## PROMPT
Below are some entries. Copy each line in them that holds "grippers".

****

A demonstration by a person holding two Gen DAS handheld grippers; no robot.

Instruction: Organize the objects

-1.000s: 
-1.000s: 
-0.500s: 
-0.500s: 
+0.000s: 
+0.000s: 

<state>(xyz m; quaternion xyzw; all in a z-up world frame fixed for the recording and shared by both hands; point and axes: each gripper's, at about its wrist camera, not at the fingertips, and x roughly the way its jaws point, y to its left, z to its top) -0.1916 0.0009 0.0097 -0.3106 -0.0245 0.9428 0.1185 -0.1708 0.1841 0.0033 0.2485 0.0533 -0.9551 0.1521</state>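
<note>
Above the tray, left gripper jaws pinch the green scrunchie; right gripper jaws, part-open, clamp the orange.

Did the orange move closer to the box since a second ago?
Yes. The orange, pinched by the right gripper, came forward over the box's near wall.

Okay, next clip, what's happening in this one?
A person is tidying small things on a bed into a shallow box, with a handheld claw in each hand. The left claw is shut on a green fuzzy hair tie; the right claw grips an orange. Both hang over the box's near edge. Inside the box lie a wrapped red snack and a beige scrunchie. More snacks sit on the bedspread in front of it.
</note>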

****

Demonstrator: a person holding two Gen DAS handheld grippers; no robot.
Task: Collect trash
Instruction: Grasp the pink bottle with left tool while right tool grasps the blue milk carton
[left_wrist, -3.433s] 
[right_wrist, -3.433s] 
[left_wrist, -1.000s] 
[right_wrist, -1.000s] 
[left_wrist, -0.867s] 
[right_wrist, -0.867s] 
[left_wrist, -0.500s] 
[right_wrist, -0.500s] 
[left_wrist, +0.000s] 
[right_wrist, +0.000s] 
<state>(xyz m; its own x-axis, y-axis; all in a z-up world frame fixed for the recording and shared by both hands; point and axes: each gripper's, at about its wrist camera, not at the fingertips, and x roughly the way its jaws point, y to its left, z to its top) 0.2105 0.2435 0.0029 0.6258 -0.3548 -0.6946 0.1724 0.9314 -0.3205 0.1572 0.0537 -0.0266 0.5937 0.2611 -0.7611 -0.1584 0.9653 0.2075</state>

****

## SOLUTION TO THE EXERCISE
A demonstration by a person holding two Gen DAS handheld grippers; no robot.
Demonstrator: a person holding two Gen DAS handheld grippers; no robot.

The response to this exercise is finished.